I’d recommend Traefik, it might be easier for you to understand and it handles creating an SSL certificate for you automatically with ACME.
Because it doesn’t work with https://interesting-links.luteciacorp.org, I have actually CORS issues when I set this as ROOT_URL and it disappeared when I set it to localhost:3000 then I reverse proxy. I tried all the combinations possible before and this last one works although this error Make sure ROOT_URL has been configured correctly on the server which sounds more like a warning to me.
Why shouldn’t I use apache ? I already have a website running on it (/var/www/html/ main domain name), I’d like to put my app server on /var/www/interesting-links/ because the structure seems simple and I already got to know apache config files.
Could you explain me with more details if you have a better idea to make it works properly in a simple way ?
From Traefik website:
Traditional reverse-proxies require that you configure each route
that will connect paths andsubdomains to each microservice.
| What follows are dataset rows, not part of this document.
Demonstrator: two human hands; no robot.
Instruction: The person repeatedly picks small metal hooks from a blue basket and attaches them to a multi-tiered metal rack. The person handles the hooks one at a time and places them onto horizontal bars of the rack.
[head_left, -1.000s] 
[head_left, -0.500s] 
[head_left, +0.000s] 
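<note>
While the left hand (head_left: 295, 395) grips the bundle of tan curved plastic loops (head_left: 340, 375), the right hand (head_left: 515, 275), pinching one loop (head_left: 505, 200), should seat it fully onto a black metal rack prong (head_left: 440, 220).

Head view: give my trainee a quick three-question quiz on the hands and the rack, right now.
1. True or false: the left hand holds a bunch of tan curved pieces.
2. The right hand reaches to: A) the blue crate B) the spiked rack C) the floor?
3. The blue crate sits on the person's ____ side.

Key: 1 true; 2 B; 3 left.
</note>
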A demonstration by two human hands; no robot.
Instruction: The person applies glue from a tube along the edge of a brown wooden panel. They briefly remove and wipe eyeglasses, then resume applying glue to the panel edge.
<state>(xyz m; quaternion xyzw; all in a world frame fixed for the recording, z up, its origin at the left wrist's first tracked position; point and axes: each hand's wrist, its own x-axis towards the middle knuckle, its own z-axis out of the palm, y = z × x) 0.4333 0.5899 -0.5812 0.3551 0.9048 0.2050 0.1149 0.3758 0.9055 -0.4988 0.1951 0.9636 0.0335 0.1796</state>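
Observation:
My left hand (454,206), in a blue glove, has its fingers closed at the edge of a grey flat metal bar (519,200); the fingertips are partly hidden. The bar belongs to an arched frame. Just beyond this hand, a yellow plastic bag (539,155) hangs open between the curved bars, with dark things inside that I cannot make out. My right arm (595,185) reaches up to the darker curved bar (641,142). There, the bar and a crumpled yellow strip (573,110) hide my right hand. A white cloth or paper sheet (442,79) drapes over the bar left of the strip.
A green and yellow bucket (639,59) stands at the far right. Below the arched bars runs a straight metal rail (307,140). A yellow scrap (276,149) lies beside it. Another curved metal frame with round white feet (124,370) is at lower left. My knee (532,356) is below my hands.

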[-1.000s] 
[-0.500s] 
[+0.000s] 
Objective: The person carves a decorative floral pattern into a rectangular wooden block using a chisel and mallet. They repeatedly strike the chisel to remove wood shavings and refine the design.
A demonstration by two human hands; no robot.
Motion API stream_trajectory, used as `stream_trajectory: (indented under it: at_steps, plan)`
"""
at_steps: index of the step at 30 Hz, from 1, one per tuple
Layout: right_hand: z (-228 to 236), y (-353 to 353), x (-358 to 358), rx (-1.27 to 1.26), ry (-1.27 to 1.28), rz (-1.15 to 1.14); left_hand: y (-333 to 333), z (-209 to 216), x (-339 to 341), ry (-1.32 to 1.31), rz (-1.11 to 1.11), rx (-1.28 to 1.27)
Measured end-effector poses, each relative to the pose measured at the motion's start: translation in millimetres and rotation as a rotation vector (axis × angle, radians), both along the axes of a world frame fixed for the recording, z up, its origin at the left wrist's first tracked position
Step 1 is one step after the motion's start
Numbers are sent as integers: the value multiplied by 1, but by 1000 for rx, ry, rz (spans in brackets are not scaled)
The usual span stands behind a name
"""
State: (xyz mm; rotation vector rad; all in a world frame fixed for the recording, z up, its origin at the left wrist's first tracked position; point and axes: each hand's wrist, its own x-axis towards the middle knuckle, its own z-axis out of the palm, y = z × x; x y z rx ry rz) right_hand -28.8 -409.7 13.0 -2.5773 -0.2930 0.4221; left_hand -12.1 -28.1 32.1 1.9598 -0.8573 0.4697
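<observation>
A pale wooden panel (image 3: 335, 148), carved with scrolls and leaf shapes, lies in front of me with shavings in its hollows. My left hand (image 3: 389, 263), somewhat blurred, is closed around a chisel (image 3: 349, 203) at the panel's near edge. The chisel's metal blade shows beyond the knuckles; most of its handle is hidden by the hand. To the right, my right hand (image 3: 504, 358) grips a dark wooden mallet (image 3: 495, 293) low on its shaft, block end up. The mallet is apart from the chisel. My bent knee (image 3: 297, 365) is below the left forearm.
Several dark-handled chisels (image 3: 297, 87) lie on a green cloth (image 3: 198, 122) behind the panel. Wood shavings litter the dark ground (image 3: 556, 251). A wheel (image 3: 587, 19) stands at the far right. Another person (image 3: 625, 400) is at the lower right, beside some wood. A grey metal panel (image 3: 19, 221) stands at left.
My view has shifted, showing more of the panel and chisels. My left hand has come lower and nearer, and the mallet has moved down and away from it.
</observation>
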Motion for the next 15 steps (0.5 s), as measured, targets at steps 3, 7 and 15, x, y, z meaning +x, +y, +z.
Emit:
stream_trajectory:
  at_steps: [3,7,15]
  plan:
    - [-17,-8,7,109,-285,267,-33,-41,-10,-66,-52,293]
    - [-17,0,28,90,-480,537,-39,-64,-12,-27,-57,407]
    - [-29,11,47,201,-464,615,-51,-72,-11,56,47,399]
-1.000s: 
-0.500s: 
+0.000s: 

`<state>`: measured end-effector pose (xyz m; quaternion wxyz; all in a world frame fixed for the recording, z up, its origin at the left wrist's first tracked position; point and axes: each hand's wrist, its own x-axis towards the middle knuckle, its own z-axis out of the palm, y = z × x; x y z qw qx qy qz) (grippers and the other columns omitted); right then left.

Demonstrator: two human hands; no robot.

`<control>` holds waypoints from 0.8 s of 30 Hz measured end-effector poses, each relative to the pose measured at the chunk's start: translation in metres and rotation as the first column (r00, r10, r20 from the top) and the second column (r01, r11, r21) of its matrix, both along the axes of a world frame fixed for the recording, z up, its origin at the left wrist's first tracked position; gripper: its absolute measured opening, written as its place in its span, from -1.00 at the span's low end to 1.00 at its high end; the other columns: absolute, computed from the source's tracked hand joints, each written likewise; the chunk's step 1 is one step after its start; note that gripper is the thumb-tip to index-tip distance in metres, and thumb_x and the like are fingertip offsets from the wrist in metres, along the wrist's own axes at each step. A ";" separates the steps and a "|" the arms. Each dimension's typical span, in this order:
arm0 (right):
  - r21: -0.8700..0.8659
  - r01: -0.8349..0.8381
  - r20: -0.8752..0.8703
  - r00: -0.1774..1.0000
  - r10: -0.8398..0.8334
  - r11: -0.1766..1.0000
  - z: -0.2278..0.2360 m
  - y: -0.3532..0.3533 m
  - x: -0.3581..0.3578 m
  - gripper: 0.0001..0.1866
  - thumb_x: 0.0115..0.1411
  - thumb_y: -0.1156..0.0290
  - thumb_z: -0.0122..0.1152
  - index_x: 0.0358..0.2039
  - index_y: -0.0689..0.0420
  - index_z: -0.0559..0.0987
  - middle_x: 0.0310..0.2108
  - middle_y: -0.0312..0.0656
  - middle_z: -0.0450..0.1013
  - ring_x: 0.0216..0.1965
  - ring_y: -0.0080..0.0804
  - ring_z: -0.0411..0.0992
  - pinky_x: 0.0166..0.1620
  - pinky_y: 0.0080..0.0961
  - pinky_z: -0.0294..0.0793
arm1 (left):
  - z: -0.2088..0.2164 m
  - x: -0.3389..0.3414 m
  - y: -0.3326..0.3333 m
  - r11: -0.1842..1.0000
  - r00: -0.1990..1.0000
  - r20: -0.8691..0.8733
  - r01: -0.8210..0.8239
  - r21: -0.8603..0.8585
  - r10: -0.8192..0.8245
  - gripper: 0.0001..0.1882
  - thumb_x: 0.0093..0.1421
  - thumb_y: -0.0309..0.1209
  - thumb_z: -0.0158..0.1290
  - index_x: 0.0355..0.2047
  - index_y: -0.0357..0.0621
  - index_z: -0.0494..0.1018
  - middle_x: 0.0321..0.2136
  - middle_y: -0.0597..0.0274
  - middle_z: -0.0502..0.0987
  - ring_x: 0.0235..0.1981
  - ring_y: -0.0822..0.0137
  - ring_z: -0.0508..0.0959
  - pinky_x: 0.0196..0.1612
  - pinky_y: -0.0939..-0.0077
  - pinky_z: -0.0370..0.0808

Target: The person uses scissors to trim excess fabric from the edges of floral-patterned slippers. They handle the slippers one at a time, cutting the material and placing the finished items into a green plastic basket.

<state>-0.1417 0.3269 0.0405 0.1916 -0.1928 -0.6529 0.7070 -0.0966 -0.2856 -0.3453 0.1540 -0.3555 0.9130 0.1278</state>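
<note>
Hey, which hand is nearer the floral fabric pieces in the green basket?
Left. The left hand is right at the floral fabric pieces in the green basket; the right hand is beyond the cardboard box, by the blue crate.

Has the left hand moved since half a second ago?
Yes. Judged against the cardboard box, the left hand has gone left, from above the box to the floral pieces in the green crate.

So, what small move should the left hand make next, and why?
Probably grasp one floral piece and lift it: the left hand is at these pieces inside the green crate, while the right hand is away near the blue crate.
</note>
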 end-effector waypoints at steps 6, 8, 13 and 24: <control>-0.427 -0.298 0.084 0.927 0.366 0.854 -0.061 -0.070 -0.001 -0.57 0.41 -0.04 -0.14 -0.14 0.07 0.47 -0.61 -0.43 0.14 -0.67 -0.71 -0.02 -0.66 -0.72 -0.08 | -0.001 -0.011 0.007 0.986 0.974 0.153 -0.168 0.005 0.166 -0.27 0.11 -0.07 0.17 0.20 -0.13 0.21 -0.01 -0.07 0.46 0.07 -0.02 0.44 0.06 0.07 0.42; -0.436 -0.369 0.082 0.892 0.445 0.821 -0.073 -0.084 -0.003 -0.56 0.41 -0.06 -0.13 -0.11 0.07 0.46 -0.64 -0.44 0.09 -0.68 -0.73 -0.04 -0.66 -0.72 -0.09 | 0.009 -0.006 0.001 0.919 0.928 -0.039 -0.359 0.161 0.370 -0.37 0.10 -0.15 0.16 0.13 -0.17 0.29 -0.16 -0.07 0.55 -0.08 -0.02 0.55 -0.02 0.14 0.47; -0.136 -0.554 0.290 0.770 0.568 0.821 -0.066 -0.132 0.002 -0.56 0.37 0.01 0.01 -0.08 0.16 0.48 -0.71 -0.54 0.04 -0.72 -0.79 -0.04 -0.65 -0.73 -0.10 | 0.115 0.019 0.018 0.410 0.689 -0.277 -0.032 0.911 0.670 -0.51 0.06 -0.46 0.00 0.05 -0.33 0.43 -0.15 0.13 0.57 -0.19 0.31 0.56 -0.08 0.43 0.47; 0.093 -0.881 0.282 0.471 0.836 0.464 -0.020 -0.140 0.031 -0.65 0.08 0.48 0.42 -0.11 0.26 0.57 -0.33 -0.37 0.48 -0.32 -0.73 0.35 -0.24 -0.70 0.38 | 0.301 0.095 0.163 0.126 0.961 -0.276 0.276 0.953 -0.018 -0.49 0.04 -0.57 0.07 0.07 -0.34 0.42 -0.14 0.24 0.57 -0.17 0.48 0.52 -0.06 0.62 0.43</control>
In an environment where you add, remove, kill, upgrade, or scale
your services many times a day, the task of keeping the routes up
to date becomes tedious.
I’m trying to say you’ve misconfigured Apache. I’m not sure how to configure it correctly, but it’s definitely misconfigured. I mean, clearly it is, because it’s not working right?
It’s rewriting the Host to appear that they’re from localhost:3000 (i.e., the place where Apache is running, which is totally reasonable). So when a CORS (OPTIONS) request is made, the server thinks it’s okay, but the client code knows it’s actually being served from a real domain. This is why your ROOT_URL variable appears to be misbehaving.
Because it’s full of pitfalls, and tutorial for it are really a collection of things-that-work for people as opposed to some cogent narrative about how it works.
Well, if this actual configuration doesn’t have any security issue, as long as it works I guess it’s better to settle with apache for now. I barely know nginx but I’m open to suggestions.